The required output is the exact run of lines below that opens at the line with "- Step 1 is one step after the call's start" and closes at the line with "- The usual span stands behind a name".

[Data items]
[Start of Attachment]

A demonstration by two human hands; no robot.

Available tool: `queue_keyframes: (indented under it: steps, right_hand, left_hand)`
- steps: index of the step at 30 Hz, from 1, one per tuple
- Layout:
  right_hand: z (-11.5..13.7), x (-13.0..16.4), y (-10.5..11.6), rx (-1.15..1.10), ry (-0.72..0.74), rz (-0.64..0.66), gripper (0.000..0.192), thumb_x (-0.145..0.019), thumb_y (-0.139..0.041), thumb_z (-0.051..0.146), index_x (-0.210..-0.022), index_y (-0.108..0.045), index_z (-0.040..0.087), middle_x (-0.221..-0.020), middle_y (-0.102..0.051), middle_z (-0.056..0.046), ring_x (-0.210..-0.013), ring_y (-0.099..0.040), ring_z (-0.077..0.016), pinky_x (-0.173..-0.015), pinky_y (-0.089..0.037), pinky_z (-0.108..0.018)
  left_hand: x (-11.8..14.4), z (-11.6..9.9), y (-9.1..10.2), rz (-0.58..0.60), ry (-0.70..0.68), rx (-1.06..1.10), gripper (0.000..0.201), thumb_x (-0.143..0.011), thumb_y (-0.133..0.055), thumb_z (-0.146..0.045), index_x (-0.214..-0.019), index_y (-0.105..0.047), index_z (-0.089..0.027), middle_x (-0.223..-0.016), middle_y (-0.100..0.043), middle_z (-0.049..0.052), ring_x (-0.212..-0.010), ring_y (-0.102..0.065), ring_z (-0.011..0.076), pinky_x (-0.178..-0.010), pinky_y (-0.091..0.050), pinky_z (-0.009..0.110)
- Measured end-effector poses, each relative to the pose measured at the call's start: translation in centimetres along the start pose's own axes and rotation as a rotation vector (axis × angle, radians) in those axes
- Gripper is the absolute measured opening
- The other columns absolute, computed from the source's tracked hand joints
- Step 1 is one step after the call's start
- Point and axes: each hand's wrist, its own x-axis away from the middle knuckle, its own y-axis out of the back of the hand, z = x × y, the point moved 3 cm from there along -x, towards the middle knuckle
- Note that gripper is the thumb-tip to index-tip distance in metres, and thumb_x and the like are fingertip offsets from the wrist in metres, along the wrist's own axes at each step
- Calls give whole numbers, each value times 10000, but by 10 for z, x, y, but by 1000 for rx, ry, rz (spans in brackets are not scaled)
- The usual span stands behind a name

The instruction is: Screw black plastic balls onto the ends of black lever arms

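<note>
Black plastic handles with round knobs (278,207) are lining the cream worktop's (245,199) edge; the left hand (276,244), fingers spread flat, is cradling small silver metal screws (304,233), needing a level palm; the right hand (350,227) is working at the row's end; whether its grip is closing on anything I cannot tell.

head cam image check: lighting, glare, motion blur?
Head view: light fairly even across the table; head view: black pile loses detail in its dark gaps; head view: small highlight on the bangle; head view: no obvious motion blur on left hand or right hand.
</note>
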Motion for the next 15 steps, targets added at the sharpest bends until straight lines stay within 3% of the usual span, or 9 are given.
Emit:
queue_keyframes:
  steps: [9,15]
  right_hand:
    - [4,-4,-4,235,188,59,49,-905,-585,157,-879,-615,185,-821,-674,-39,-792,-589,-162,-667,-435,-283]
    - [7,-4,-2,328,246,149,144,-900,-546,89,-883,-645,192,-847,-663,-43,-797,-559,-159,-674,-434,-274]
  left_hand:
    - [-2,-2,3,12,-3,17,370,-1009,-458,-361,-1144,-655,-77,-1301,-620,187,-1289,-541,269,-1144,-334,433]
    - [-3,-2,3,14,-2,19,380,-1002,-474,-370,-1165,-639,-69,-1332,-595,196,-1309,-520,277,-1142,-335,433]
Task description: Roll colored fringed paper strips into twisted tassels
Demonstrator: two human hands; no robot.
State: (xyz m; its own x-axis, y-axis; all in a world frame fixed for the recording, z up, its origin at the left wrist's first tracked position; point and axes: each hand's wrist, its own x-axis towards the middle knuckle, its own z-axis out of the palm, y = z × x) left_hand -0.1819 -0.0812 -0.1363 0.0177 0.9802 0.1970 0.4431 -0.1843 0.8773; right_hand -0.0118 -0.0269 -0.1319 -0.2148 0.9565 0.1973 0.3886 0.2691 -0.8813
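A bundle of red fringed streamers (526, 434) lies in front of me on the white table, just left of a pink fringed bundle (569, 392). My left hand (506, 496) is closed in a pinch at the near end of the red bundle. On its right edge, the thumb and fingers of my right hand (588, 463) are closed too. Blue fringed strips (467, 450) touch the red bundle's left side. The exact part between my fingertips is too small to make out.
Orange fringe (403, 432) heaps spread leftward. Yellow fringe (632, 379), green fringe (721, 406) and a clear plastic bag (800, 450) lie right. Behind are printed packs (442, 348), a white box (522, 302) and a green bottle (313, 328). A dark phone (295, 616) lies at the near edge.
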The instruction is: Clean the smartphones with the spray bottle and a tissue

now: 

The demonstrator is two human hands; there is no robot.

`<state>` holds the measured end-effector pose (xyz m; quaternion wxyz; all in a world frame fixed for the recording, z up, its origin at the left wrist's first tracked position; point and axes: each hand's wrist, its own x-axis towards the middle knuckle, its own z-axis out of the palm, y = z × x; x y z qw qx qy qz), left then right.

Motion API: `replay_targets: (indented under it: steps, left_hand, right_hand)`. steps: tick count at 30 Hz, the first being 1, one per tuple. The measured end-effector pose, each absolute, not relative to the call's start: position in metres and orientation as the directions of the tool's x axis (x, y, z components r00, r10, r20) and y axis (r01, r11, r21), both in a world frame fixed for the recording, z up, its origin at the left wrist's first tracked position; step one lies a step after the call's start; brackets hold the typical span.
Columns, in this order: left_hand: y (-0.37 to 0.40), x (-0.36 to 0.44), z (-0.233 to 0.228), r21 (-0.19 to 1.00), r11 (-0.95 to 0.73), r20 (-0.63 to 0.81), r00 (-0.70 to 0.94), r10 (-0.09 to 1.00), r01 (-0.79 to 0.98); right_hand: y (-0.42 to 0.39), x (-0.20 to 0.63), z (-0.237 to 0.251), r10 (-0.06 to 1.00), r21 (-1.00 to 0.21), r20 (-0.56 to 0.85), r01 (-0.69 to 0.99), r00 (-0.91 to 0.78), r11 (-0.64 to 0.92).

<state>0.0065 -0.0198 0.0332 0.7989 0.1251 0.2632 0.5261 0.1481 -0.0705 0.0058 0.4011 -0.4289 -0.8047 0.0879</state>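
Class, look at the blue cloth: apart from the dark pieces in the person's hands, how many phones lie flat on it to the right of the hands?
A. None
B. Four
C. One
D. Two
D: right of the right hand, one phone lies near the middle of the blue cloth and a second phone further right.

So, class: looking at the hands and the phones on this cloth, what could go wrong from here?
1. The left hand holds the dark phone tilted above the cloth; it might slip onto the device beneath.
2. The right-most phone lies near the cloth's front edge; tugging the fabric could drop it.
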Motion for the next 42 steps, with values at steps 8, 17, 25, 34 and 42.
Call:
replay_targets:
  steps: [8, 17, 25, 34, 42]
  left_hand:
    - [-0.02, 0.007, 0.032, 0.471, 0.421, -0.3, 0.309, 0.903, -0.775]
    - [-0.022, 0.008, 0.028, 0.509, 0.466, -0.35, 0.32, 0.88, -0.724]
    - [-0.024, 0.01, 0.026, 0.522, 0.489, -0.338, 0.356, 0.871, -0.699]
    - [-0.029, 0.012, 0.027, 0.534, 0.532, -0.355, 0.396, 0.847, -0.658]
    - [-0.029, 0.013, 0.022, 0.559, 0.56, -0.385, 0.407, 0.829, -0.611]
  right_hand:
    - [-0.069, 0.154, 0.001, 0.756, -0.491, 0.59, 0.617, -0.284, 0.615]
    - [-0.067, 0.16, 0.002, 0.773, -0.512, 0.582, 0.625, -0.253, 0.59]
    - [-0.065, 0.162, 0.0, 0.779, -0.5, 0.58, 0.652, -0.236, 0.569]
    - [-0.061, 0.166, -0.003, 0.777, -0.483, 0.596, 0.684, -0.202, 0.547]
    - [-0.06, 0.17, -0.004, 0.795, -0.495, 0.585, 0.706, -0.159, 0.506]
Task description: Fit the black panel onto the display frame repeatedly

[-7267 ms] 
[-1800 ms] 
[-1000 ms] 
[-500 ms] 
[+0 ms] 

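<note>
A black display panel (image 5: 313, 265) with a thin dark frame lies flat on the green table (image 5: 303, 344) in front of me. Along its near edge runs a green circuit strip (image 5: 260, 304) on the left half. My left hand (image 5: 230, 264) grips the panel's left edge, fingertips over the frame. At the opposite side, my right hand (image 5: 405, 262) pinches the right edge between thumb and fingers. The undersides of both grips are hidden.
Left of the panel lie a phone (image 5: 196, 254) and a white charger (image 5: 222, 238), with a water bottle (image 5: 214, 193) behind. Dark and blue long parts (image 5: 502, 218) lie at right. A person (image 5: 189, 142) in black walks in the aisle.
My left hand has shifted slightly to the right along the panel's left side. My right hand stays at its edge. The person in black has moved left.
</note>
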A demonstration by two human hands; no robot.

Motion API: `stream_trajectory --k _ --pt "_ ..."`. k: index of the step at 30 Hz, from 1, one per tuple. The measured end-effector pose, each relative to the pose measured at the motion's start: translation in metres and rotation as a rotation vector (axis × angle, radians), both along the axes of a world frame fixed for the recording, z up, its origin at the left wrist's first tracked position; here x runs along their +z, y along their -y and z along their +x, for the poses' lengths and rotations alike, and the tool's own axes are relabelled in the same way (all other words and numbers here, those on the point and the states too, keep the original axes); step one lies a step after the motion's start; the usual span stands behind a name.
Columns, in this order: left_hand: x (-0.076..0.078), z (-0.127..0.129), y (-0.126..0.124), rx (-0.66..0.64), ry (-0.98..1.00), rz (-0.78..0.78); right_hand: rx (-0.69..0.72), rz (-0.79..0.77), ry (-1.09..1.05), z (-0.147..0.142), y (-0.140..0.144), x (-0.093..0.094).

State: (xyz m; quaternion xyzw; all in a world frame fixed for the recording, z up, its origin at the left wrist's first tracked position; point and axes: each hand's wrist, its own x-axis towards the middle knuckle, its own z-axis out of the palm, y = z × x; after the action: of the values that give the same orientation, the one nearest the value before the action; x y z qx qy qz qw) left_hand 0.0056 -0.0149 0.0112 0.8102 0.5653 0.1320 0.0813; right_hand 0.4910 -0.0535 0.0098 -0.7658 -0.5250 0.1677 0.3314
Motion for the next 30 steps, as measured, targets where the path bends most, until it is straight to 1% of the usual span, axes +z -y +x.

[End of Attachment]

YOUR SOLUTION —
- Step 1 is one step after the call's start
- Point and axes: each hand's wrist, its own x-axis away from the middle knuckle, its own y-axis out of the back of the hand, z = x × y, the point moved 3 cm from there along -x, towards the middle knuckle
- Note that gripper is the thumb-tip to index-tip distance in metres, and thumb_x and the like are fingertip offsets from the wrist in metres, along the wrist's own axes at each step
- Calls give whole numbers, each value times 10000, but by 10 for z, x, y, but by 1000 for rx, ry, rz (spans in brackets are not scaled)
- The usual span stands behind a name

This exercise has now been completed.